MGM Hal Roach, 1936.  Directed by Fred Newmeyer.  Camera:  Milton Krasner.  With George "Spanky" McFarland, Carl "Alfalfa" Switzer, Darla Hood, Billie "Buckwheat" Thomas, John Collum, Harold Switzer, Olive Brasno, George Brasno, Hattie McDaniel, Maurice Cass, George Guhl, Mary Wallace, Kathryn Sheldon, Rosina Lawrence, Dick Rush, Rolfe Sedan, Bobby Dunn.

Two sideshow midgets find that the only way they can get some time off is to fool their boss, dress as children, and run away...but Smithers, the hardworking truant officer, thinks they are kids playing hooky and carts them off to school, where they sit through an Arbor Day pageant begrudgingly performed by the gang, and then volunteer to contribute a song.  When the song evolves into a vaudeville shimmy number, the principal calls a halt ("Positively shocking!"), just as the sideshow owner turns up and explains that the "children" are really midgets.  Smithers if fired and the midgets are escorted back to their sideshow.

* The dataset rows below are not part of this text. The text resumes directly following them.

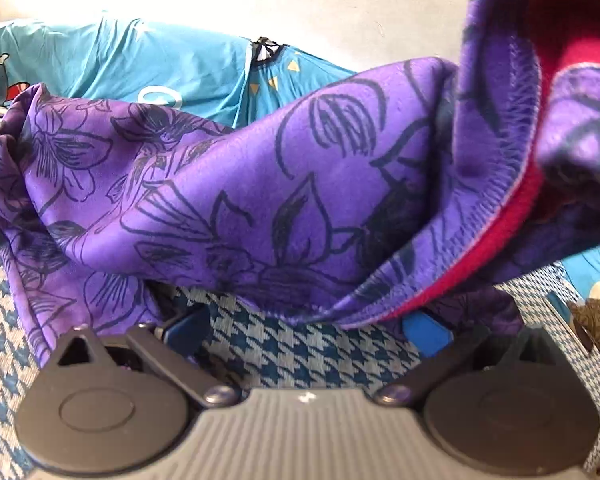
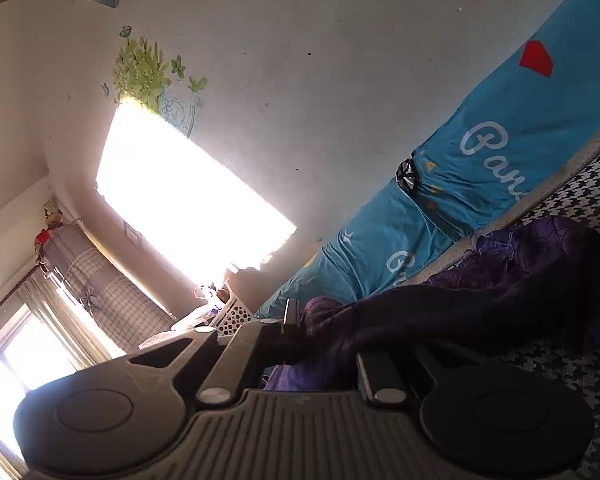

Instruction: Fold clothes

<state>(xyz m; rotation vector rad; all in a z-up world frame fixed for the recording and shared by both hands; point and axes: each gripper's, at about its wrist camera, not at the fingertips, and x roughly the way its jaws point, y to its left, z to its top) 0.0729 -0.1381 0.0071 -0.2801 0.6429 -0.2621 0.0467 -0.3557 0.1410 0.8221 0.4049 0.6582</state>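
Note:
A purple garment (image 1: 220, 184) with dark flower outlines and a red lining (image 1: 516, 240) hangs bunched close in front of the left wrist camera, over a houndstooth bed cover (image 1: 308, 352). My left gripper (image 1: 304, 318) is open, its blue pads (image 1: 188, 322) wide apart. The cloth's lower edge drapes over the fingertips and hides them, and bed cover shows between the fingers. In the right wrist view, which is rolled to one side, my right gripper (image 2: 300, 332) is shut on a dark fold of the purple garment (image 2: 540, 264), which trails away over the bed.
Teal printed pillows (image 1: 140, 56) (image 2: 480, 152) lie along the pale wall behind the bed. A brown fuzzy object (image 1: 596, 320) sits at the right edge. A white perforated basket (image 2: 232, 316) stands farther off, near a bright curtained window (image 2: 80, 272).

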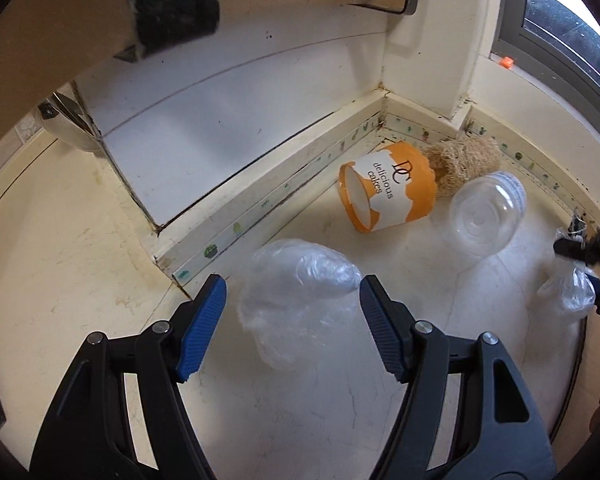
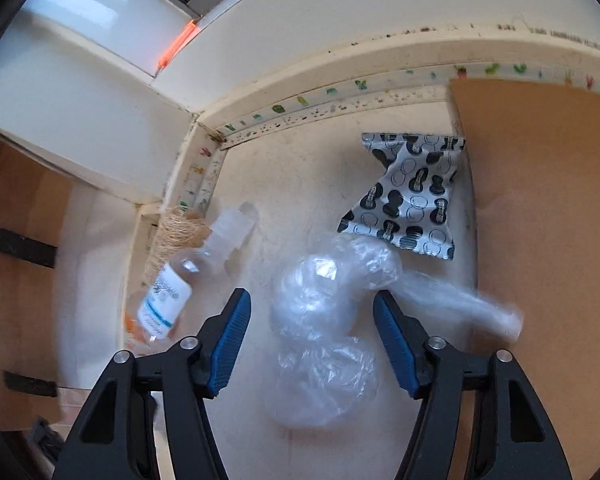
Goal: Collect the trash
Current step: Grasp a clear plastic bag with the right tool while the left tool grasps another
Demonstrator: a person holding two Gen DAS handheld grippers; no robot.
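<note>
Pickup stage: both tools stand wide, holding nothing. The left tool brackets a crumpled plastic bag on the desk; the right tool brackets another clear bag beside a patterned wrapper. Judged next: each closes gently on its wad, with cup and bottle yet uncollected.

A cream stone table meets pale tiled walls, with a cactus-print strip along the stained joint. A dark-framed window lets in daylight at the corner. A brown board lies on the table.
</note>
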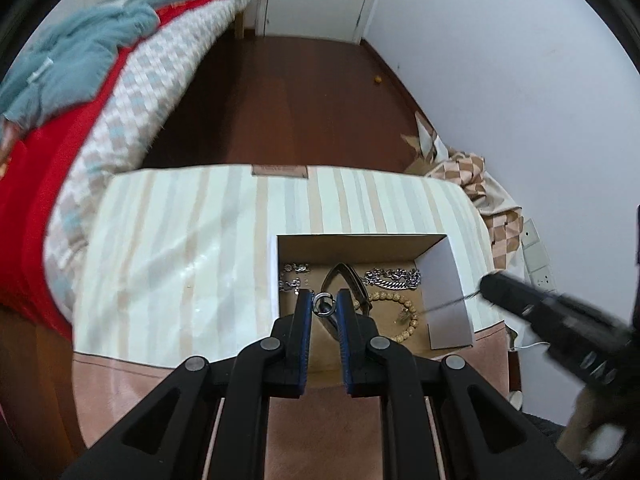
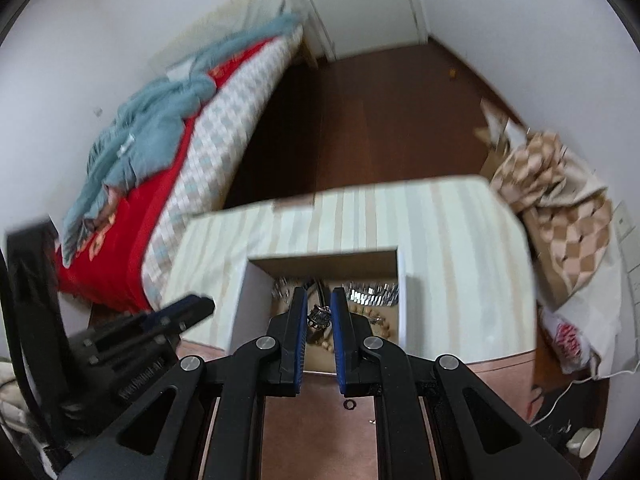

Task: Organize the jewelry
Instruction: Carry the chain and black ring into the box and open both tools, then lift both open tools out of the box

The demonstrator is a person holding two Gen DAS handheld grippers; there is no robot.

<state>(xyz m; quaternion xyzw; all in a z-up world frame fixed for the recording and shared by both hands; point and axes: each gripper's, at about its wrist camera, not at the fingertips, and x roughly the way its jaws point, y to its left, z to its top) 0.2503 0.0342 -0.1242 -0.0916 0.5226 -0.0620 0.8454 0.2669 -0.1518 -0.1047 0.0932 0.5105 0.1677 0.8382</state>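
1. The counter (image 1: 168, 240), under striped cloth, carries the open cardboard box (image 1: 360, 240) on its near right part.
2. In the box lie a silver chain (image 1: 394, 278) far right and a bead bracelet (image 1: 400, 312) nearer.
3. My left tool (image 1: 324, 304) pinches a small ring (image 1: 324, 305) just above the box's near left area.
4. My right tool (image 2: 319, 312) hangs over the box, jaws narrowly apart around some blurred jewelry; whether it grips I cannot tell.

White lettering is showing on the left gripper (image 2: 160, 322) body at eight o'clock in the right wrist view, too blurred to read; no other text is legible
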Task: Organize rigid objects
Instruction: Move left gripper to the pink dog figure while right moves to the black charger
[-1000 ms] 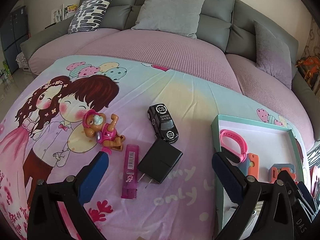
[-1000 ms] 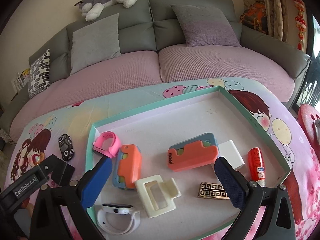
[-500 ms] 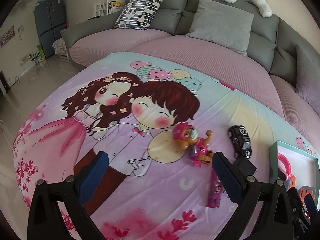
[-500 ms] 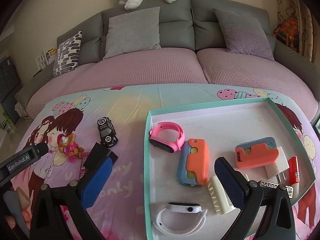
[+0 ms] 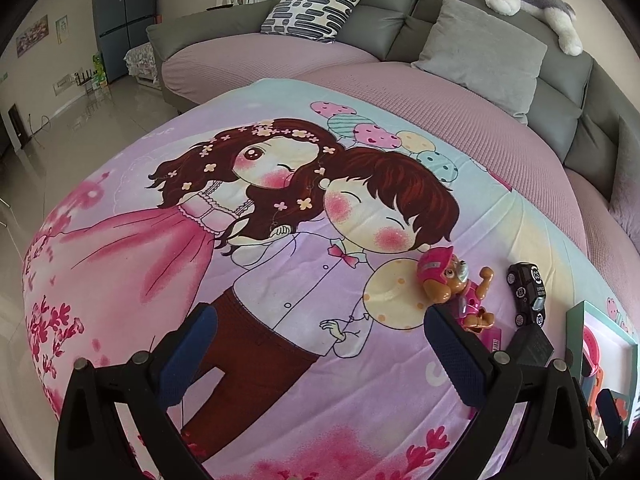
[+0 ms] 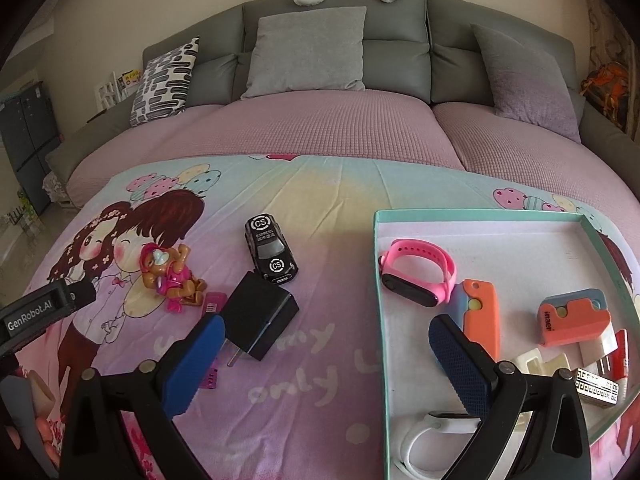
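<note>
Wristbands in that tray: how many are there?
2. A pink wristband lies at the tray's far left; a white wristband at its near left, partly hidden behind the claw.

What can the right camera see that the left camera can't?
Only the right wrist view shows the white watch, the orange cases and most of the tray. Only the left wrist view shows the floor and cabinet. Both show the toy car, puppy toy and black charger.
</note>
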`<state>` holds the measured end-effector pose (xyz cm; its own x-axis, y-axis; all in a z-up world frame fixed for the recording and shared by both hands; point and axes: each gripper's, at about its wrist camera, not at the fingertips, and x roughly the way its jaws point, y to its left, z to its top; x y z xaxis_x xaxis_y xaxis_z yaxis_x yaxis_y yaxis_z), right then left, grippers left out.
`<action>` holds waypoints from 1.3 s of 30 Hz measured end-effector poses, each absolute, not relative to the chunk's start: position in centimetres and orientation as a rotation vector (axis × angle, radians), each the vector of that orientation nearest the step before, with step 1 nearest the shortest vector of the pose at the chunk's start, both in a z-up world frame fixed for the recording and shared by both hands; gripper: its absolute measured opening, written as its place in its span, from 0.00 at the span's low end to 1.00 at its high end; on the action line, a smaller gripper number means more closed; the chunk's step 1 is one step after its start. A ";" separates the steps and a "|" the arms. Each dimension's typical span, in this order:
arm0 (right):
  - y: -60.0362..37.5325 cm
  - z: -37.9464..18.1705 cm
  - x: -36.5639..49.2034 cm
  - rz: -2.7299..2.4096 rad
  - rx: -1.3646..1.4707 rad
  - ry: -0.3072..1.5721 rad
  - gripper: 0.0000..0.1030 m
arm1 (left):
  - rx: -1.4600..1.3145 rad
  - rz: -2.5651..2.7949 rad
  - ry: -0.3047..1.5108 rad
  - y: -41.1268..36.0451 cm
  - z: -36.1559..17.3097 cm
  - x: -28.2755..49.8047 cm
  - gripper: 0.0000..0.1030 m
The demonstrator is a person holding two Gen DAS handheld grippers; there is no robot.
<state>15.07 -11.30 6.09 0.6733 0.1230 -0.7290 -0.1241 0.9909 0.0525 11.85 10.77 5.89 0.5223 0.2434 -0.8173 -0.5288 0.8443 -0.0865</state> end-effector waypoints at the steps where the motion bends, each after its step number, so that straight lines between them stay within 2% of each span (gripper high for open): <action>1: -11.0 6.0 15.0 0.145 -0.008 0.820 1.00 | -0.352 0.474 0.912 11.0 5.8 11.8 1.00; 9: -10.5 4.8 15.4 0.182 0.042 0.847 1.00 | -0.383 0.434 0.939 11.3 4.4 12.8 1.00; 16: -9.7 4.4 15.7 0.193 -0.063 0.848 1.00 | -0.421 0.396 0.977 11.5 2.8 13.6 1.00; 25: -8.6 4.1 15.8 0.212 -0.199 0.848 0.94 | -0.469 0.382 0.989 12.3 2.0 13.7 1.00; 27: -8.2 4.0 15.9 0.231 -0.224 0.846 0.89 | -0.476 0.381 0.989 12.4 1.9 13.7 1.00; 39: -7.1 3.2 17.2 0.293 -0.306 0.874 0.86 | -0.469 0.381 0.991 12.5 1.5 14.6 1.00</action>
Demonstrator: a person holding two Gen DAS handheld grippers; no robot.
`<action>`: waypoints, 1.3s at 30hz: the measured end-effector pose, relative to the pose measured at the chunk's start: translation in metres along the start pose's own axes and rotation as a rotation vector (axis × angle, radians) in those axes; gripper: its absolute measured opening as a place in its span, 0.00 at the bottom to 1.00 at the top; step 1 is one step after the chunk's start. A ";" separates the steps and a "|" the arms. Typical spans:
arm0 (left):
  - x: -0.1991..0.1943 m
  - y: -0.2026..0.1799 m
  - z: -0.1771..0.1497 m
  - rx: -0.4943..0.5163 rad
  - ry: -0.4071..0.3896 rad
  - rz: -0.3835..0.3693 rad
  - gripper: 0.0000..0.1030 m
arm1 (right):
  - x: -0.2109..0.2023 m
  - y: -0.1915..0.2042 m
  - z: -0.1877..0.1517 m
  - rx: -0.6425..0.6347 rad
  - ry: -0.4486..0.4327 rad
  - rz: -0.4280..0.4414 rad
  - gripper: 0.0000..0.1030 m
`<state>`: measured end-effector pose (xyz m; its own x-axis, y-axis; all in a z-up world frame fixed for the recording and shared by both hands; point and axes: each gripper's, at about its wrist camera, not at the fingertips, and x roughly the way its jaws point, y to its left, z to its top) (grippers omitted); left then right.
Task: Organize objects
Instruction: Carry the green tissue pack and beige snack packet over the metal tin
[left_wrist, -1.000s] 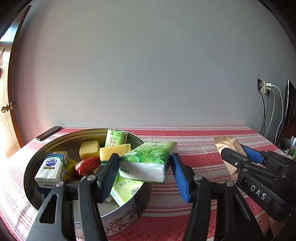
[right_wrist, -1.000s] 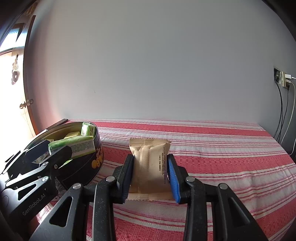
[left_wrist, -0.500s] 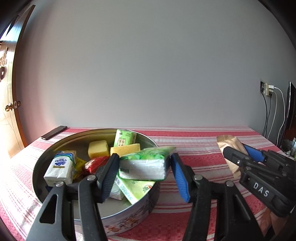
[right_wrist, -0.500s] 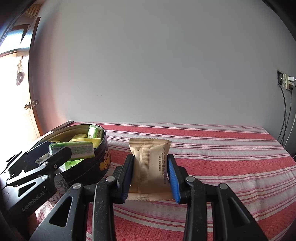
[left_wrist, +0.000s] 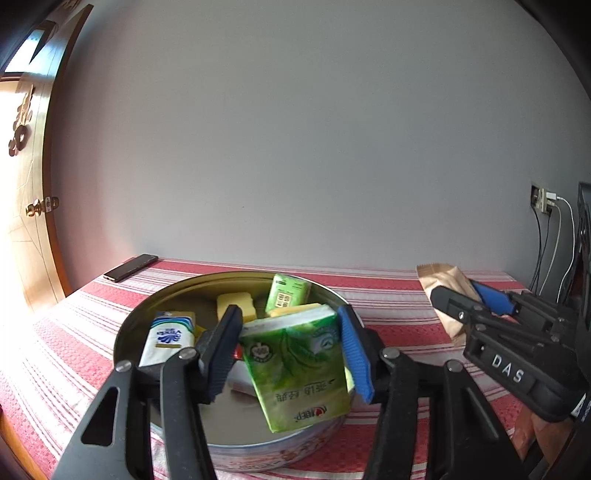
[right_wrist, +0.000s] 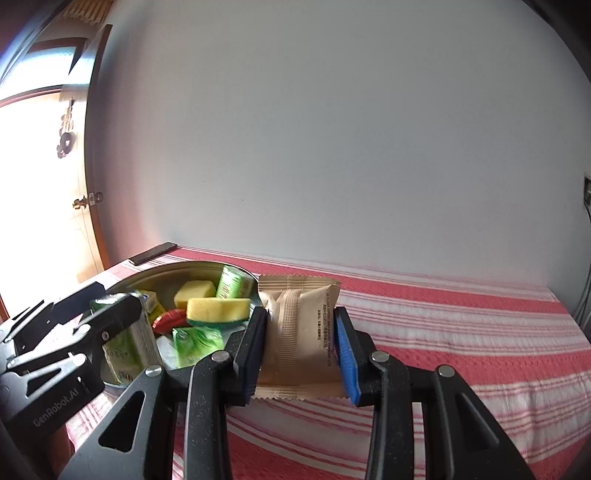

Not uproarious, but subtly funny, Arbor Day is an engaging piece of fluff built around a school pageant.  What makes it unusual, especially for this period of Our Gang films, is that the pageant looks real, complete with "original" lyrics and music by one of the teachers, choreography, costumes, and a general aura of amateurishness that makes it most disarming.  Fred Newmeyer, who made the overly studied The Pinch Singer earlier in 1936, swung to the other extreme with this entry and landed right on target.

In fact, the performance is so vividly evocative of school plays we have all experienced that one would almost bet that the Hal roach writers cribbed this entire sequence from a bona fide grade-school pageant.  First there is a tree-planting ceremony, with Spanky reluctantly speaking the words:  "Men may come and men may go/but I have heard them say/Big oaks from little acorns grow/So we have Arbor Day."  Then there is a song-and-dance recital, with the girls dressed as the spirit of Mother Nature, and the boys as "sturdy oaks...really hardy blokes."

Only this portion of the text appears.